The last cited ruling was penned by then Chief Justice Ma. Lourdes Sereno. Panganiban wrote that the ruling “footnoted” the petition (dated Dec. 17, 1991) which the Presidential Commission on Good Governance (PCGG) filed in the Sandiganbayan, listing the alleged ill-gotten wealth of the Marcoses “approximated at US$5-billion…”

Invariably, Panganiban noted, the above-cited cases “echoed” the April 12, 1988 ruling on PCGG v. Peña (filed under the Cory Aquino administration). That ruling, he added, described the Marcos era as a “well-entrenched plundering regime of twenty years” and condemned the “magnitude of the past regime’s ‘organized pillage’ and the ingenuity of the plunderers and pillagers with the assistance of the experts and best legal minds…” Then Chief Justice Claudio Teehankee penned the trail-blazing ruling.

On his part, retired Senior Associate Justice Carpio traced how the estate tax debt has built up over the decades, during which the Marcos heirs apparently took a willful resistance to filing an estate tax return and paying the corresponding tax.

The BIR computed the estate tax based on the known assets of the dictator at the time of his death.
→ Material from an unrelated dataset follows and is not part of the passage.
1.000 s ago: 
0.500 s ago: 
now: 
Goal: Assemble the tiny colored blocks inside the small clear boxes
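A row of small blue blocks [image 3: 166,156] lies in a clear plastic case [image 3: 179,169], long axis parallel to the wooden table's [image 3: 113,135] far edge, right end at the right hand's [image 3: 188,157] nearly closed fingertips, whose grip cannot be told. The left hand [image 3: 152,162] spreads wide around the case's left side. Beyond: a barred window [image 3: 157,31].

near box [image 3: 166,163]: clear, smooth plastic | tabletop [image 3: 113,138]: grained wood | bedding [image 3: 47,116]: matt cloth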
These were “culled from property records in government offices, documents recovered… in Malacañang when the Marcoses fled the country in 1986, as well as pleadings filed in court by the Marcos heirs who claimed ownership of the secret foreign bank accounts and other assets…”
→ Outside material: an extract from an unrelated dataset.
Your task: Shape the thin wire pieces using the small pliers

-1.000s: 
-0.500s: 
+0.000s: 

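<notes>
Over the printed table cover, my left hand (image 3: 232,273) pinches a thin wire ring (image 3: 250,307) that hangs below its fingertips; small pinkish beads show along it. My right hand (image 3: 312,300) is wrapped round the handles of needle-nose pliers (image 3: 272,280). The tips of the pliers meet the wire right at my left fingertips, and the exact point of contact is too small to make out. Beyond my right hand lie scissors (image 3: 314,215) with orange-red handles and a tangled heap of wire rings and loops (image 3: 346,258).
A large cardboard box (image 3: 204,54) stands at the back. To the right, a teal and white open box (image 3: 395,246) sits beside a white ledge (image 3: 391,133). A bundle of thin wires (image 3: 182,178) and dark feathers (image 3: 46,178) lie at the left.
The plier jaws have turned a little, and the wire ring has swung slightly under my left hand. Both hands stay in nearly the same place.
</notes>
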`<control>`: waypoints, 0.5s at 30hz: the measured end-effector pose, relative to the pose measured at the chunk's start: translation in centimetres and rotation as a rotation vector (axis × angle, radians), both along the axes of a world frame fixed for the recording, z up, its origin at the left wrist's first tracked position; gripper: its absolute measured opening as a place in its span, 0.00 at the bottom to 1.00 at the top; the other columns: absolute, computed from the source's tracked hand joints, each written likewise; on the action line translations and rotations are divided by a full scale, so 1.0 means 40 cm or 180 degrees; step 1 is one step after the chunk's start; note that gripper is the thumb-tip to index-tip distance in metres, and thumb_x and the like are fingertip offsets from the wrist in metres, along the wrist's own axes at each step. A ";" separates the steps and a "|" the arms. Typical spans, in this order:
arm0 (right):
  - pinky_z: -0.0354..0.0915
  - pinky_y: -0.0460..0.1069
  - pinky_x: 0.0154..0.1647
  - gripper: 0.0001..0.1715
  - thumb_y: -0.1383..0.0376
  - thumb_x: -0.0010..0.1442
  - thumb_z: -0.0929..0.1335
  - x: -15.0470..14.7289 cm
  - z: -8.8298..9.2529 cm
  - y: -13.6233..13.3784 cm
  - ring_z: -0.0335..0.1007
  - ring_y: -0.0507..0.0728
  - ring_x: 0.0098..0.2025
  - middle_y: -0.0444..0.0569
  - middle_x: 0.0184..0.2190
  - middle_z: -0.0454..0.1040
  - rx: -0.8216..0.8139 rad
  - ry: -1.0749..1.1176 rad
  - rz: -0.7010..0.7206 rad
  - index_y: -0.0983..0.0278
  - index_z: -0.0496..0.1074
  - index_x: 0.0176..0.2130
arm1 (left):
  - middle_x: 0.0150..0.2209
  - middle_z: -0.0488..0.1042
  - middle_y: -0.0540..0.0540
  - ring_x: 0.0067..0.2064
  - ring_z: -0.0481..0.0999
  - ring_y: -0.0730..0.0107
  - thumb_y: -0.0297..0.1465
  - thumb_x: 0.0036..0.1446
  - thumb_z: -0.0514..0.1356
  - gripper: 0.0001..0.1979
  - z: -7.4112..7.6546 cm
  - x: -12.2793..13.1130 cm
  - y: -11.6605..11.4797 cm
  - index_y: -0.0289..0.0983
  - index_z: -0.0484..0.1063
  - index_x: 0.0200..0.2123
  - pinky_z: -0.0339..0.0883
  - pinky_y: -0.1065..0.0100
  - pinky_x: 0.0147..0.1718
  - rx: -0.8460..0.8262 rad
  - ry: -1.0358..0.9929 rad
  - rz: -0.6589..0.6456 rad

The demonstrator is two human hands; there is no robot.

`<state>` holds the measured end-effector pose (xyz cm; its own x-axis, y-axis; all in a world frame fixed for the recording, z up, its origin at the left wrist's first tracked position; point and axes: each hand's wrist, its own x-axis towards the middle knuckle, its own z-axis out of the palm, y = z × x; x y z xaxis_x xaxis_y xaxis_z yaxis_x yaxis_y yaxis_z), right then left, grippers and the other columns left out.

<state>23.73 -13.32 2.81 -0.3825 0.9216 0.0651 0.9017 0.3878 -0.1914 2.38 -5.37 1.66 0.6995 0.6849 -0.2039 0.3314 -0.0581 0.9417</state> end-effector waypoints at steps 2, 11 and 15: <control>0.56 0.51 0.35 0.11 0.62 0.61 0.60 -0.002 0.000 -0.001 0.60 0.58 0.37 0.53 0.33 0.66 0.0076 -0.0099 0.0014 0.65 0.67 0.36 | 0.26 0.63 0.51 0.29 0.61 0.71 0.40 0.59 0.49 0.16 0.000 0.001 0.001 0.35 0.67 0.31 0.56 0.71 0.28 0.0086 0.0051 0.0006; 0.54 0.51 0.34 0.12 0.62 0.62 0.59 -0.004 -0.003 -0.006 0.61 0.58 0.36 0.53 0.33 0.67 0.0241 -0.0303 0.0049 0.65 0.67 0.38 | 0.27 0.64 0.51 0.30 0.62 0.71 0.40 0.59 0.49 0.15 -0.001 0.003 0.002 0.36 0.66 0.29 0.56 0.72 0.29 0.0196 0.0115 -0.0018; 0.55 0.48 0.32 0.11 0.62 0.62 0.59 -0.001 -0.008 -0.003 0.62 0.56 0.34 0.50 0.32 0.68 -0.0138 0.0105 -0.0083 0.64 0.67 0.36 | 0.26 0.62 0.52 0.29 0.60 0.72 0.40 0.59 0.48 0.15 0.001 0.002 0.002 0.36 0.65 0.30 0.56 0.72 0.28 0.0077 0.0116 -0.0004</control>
The BIR assessed the taxes due on the Marcos estate at P23,293,607.638. It made sure proper notices were given to Imelda Marcos. Carpio referred to a June 5, 1997 Supreme Court ruling on a Court of Appeals decision that Bongbong raised to the tribunal. The SC ruling noted that formal assessment notices were served on Imelda and her lawyer on Oct. 20, 1992, again on her, Bongbong and their lawyer on April 7, 1993 and June 10, 1993.

“Despite all of these Notices, petitioner [Bongbong] never lifted a finger to protest the assessments xxx nor appealed the same to the Court of Appeals,” the SC ruling declared.

However, when the BIR served notices to the Marcos heirs that real properties in Marcos’ name would be auctioned off to pay the estate tax, Bongbong filed a petition with the CA questioning the validity of the assessment “on flimsy ground.” The CA dismissed his petition, saying the tax assessment had already become “final and unappealable.”

Yet, “24 years after the SC affirmed that CA ruling, the Marcos heirs still have not paid the estate tax,” Carpio stressed. This failure to pay have caused the 20 percent annual interest on the tax to build up to P139,721,645,828, and the 25 percent penalty to P34,940,411.454.

Altogether, the estate tax the Marcoses now owe is P203.817 billion – which, if paid, could tremendously help in aiding the millions gravely affected by the COVID-19 pandemic.